James LeFevour – USA
An addition by the author:
The need for cooperation amongst all Theosophical groups is just as pressing now as it was when ITC began. For those of us who want to work together, how many avenues do we have? Not many. One would think it would be easy to find brothers of similar mind amongst the universal brotherhood.
Since my writing of the passage in Our Unity, I have experienced both extremes firsthand, i.e. both Theosophists that wish to work together as well as those who do not. The best and only solution is, as always, to press forward. Let the negativity go unnoticed, and focus on the communal and the positive. In other words, turn the other cheek.
I still find great wisdom in W. Q. Judge's words on the difference between the Theosophical Movement and the Theosophical Society. He states that a Society is formed for Theosophical work, and he explains it is only a machine for conserving energy and putting it to use. The implication is that if the Society does not benefit the Movement, it is not serving a useful purpose. We should evaluate our own work in exactly the same way. We should question the benefit of our efforts and energy expended, especially in light of whether our actions are truly benefiting the movement.
Of the points made in my writing, I especially encourage people to really question the value of placing some Theosophical contributors as more or less valid than other Theosophical figures. My advice is to read all Theosophy, and choose for yourself what you cherish. Likewise, do not condemn writers like Leadbeater or Judge in front of others; let everyone use their own mind in the spirit of universal brotherhood.

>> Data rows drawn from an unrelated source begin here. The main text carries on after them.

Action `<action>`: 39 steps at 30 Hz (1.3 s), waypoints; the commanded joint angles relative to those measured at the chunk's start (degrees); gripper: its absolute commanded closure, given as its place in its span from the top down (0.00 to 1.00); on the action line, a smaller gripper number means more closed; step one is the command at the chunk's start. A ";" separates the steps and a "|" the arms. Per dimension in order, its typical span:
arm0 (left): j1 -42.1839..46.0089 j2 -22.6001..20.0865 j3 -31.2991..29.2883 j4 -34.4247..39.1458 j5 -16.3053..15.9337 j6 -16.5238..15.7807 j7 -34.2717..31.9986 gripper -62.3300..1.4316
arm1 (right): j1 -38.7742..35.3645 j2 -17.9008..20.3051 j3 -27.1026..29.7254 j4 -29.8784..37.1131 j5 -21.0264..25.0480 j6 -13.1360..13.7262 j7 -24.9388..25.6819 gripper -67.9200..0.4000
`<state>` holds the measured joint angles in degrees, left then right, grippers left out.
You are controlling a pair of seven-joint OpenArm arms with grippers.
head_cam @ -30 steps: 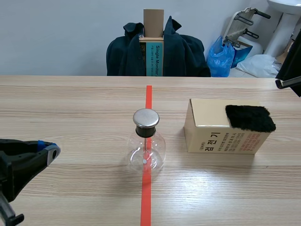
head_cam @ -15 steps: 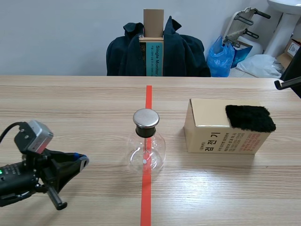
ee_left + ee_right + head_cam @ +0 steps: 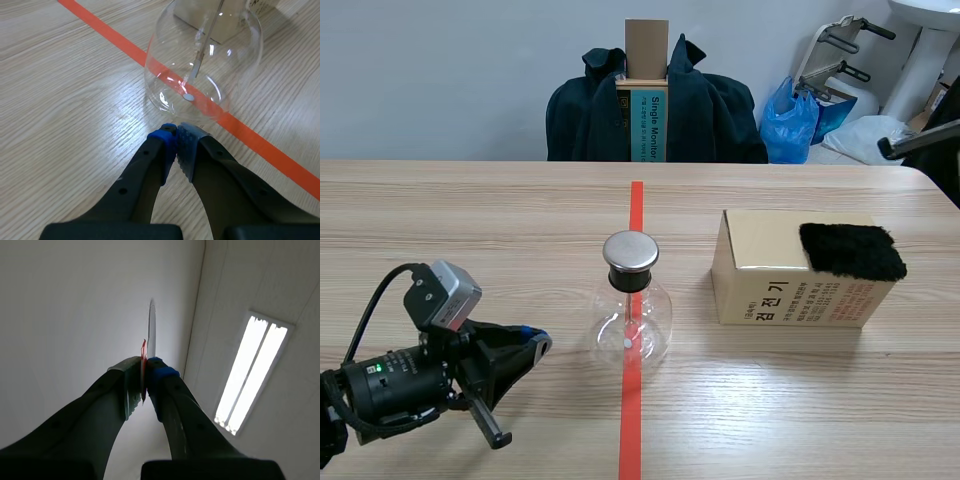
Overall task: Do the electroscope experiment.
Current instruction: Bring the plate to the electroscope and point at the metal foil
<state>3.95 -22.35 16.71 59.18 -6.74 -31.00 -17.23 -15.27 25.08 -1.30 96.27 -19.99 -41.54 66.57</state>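
A glass flask (image 3: 632,318) with a metal cap (image 3: 630,252) is seen standing on the orange-red tape line at the middle of the wooden table (image 3: 470,230). To its right a cardboard box (image 3: 770,285) is set, with a black fur pad (image 3: 852,250) laid on its top at the right end. The left gripper (image 3: 536,346) is held low at the near left, pointed at the flask and apart from it. At the far right edge a thin grey rod (image 3: 905,145) is seen coming in above the table. Beyond the table a dark jacket (image 3: 590,120) is draped over a chair.

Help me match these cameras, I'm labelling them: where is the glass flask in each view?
Scene view: the glass flask stands mid-table on the orange-red tape line, beside the cardboard box.
Left wrist view: it sits just ahead of the shut left tool.
Right wrist view: not in it; the right tool, shut on a thin strip, faces a ceiling light.
Shared landmark: the orange-red tape line, under the flask in both.
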 commanded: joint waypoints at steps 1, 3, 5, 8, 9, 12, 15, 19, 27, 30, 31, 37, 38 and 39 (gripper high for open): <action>-0.52 0.72 0.13 1.62 0.33 0.72 -1.05 0.07 | 1.05 0.02 -1.62 0.50 0.37 0.07 1.18 0.02; -0.50 1.09 0.15 1.62 0.63 1.20 -1.01 0.07 | 1.99 0.00 -3.48 0.48 -1.14 0.96 1.99 0.02; -0.48 1.40 0.17 1.62 0.66 1.31 -1.01 0.07 | 2.69 0.00 -5.09 0.48 -3.02 2.27 1.97 0.02; -0.66 1.53 0.81 1.62 0.63 1.51 -1.18 0.07 | 3.78 0.00 -7.30 0.28 -5.44 5.03 -0.33 0.02; -0.72 1.53 1.14 1.62 0.63 1.60 -1.27 0.07 | 4.22 0.00 -8.00 0.07 -6.21 5.84 -1.40 0.02; -0.83 1.53 2.01 1.62 0.61 2.47 -1.36 0.07 | 5.62 0.00 -10.14 -1.38 -9.05 8.09 -4.81 0.02; -0.83 1.53 2.67 1.62 0.61 3.37 -1.38 0.07 | 6.78 0.07 -12.11 -4.33 -11.69 8.68 -6.32 0.02; -0.98 1.53 3.23 1.62 0.61 3.43 -1.36 0.07 | 8.00 0.13 -13.86 -10.23 -15.67 9.99 -6.32 0.02; -0.96 1.53 3.21 1.62 0.61 3.45 -1.36 0.07 | 10.40 -0.04 -16.06 -22.67 -23.74 10.69 -6.29 0.02; -0.96 1.53 3.21 1.62 0.59 3.48 -1.38 0.07 | 11.15 -0.44 -16.06 -24.85 -25.24 11.47 -6.78 0.02; -0.96 1.53 3.21 1.62 0.59 3.48 -1.38 0.07 | 11.34 -0.66 -16.06 -25.35 -25.86 11.61 -7.39 0.02; -0.96 1.53 3.21 1.62 0.59 3.48 -1.38 0.07 | 12.13 -0.81 -16.06 -25.73 -30.21 15.23 -11.67 0.02; -0.96 1.53 3.21 1.62 0.59 3.48 -1.38 0.07 | 12.26 -0.81 -16.06 -25.73 -30.75 15.76 -12.26 0.02; -0.96 1.53 3.21 1.62 0.59 3.48 -1.38 0.07 | 12.35 -0.81 -16.06 -25.73 -31.23 16.17 -12.72 0.02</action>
<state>3.77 -20.97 19.88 59.35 -5.58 -27.42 -17.67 -4.32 23.97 -17.72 68.93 -51.83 -25.08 53.84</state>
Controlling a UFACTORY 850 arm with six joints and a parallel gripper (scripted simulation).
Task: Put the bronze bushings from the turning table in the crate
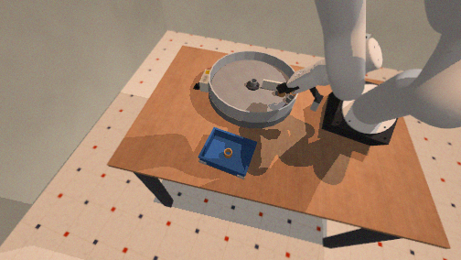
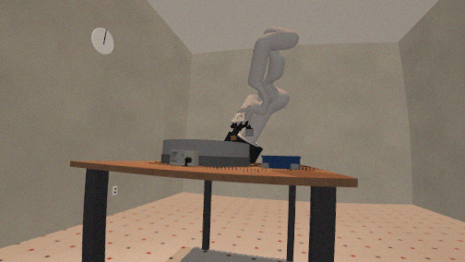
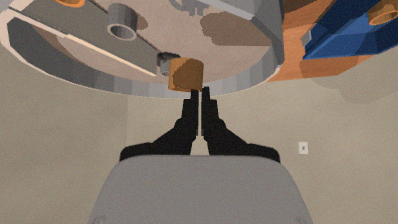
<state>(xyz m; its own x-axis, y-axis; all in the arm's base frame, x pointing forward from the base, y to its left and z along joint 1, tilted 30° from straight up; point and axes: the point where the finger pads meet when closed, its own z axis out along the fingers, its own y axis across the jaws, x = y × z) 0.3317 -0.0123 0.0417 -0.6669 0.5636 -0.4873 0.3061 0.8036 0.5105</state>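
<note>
Brown tabletop (image 1: 389, 183) (image 2: 277, 175) (image 3: 295, 70) below, a bronze bushing (image 1: 280, 94) (image 2: 233, 137) (image 3: 185, 75) is pinched by the closed gripper (image 1: 284, 90) (image 2: 232, 135) (image 3: 200, 97) above the turning table (image 1: 251, 117) (image 2: 208, 148) (image 3: 112, 86) — transfer seems under way; clearing the rim, then lowering into the crate (image 1: 222, 167) (image 2: 281, 161) (image 3: 345, 54), is called for.

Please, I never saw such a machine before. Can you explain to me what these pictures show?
The machine is one robot arm, ending in black jaws. One picture looks down from above, one from the side across the table, and one from the wrist, along the jaws. On the wooden table stand a round turning table carrying grey round pieces, and a blue crate with a bronze bushing inside. The jaws hold another bronze bushing.
</note>
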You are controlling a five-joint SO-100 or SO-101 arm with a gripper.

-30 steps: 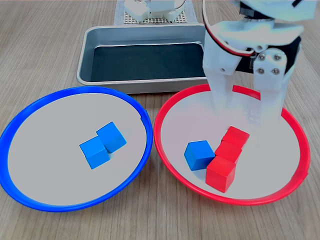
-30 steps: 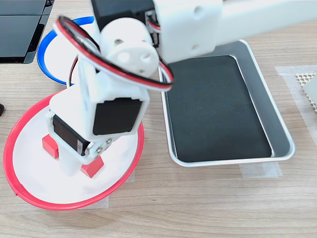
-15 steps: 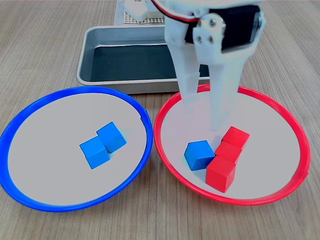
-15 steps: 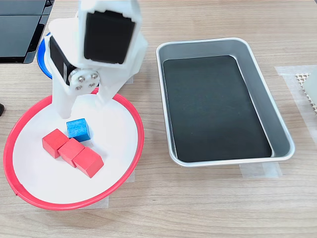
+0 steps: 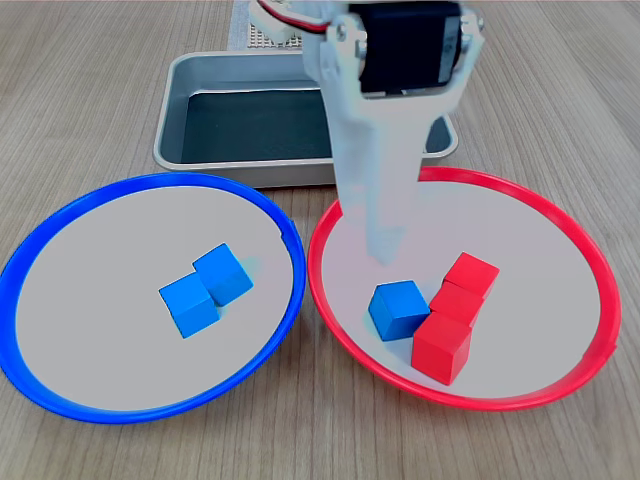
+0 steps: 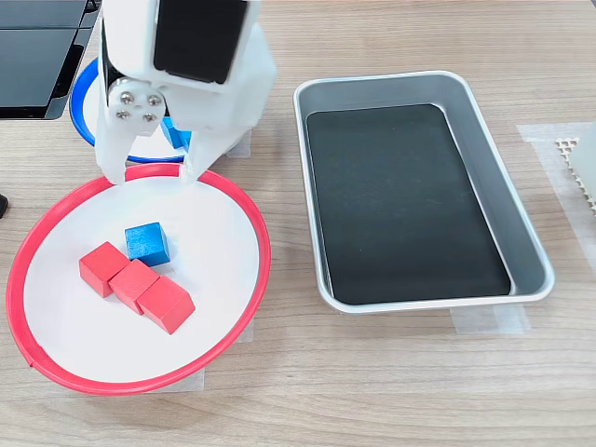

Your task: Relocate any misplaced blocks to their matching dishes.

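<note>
blue cube (image 5: 398, 309) misplaced in red plate (image 5: 590, 270), ~7 o'clock of centre in first exterior view | small, rigid, glossy → prob light, slippy; pinch free opposite faces | red cubes (image 5: 455, 305) touching its 3 o'clock side, tight clearance | gripper (image 6: 147, 174) empty, jaws apart, above plate's far rim | blue plate (image 5: 60, 230) w/ 2 blues at 9 o'clock; tray (image 5: 190, 80) behind

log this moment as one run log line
gripper: open, empty, above red plate | blue cube: misplaced, beside three red cubes | blue plate: two blue cubes
</note>
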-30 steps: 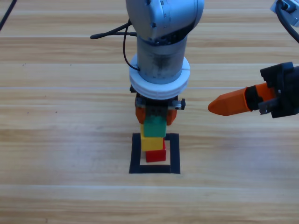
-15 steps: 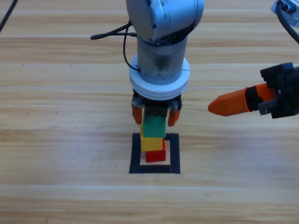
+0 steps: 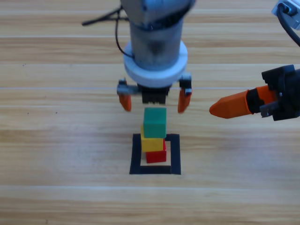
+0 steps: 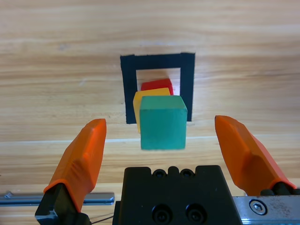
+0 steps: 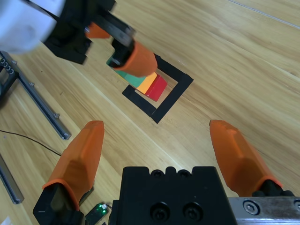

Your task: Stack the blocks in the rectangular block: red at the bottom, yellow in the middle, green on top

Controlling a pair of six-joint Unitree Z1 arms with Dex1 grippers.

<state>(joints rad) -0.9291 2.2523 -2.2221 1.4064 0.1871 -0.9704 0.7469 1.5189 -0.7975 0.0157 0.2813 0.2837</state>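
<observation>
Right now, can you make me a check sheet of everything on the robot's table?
Surface: wooden table, bare planks.
Job's things: red cube at the bottom, yellow cube in the middle, green cube on top, stacked inside the black tape square.
Clutter: nothing seen.
Claws: left claw open above the stack, not touching the green cube; right claw waits at the right edge, open in its own wrist view.
Cables: black cable beside the left arm; another at the top right corner.
Surroundings: metal rails beside the table in the right wrist view.
</observation>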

Hereunder my article as it was published in 2014:
Being a younger student of Theosophy, my first International Theosophical Conference was only a few years ago. I remember quite well a particular conversation that I had over breakfast one morning, with another young student. He was a student of Point Loma – The Hague and I, being from Wheaton, was primarily exposed to the Adyar tradition. We enjoyed comparing notes, so to speak, talking on the differences between the traditions.
There was one common experience to which we could both attest, however, especially surrounded by many Theosophists from different traditions. We both remembered our shock the first time we found out that there were other traditions at all! Imagine learning of an organization with such a heavy emphasis on Universal Brotherhood and Truth and Unity. And then relatively shortly after, one discovers that at some point in history it split up in multiple ways! Even we, with the noblest of intentions, are not immune to such divisive events.
It is my observation though, that at this point in time we can be immune to divisive behavior. At this point I think we can celebrate the different traditions of study, and enjoy the opportunity for inquiry on seeming points of contradiction. I enjoy reading Blavatsky, Judge, Leadbeater, and de Purucker. They are all worth comparing, and if you find them out of alignment, do think for yourself on it. Even the first draft of The Secret Doctrine was nearly entirely criticized by T. Subba Row to the point that Blavatsky felt compelled to redraft the whole work; no one is a perfect Theosophist.
I have heard it said by many people, in regards to the different organizations getting along, that the best way is to only speak of Blavatsky and the things we all agree on. What a perfect way to build a row of powder kegs for us to meet upon, instead of a bridge! In time, that sort of approach would be meaningless.
To find unity among our efforts, and not just upon our inherent being, consider Judge’s words in his article The Theosophical Movement [The Path, Vol X. August 1895, pp137-9]
“There is a very great difference between the Theosophical Movement and any Theosophical Society. The Movement is moral, ethical, spiritual, universal, invisible save in effect, and continuous. A Society formed for Theosophical work is a visible organization, an effect, a machine for conserving energy and putting it to use; it is not nor can it be universal, nor is it continuous. Organized Theosophical bodies are made by men for their better cooperation, but, being mere outer shells, they must change from time to time as human defects come out, as the times change, and as the great underlying spiritual movement compels such alterations.
“We have not changed the work of H. P. B.; we have enlarged it. We assert that any person who has been admitted to any Theosophical Society should be received everywhere among Theosophists.”
There is no “one true Theosophical tradition.” Instead, what we have, as students of Theosophy is several traditions and bodies of knowledge that are preserved. From here on, members of any tradition can acknowledge to themselves or discuss in study groups what they feel are the strengths and weaknesses of each traditions approach, and apply the best of all of them, without condemning any of them.
If one were so inclined to speculate, one might be so bold as say it may have all been planned just this way.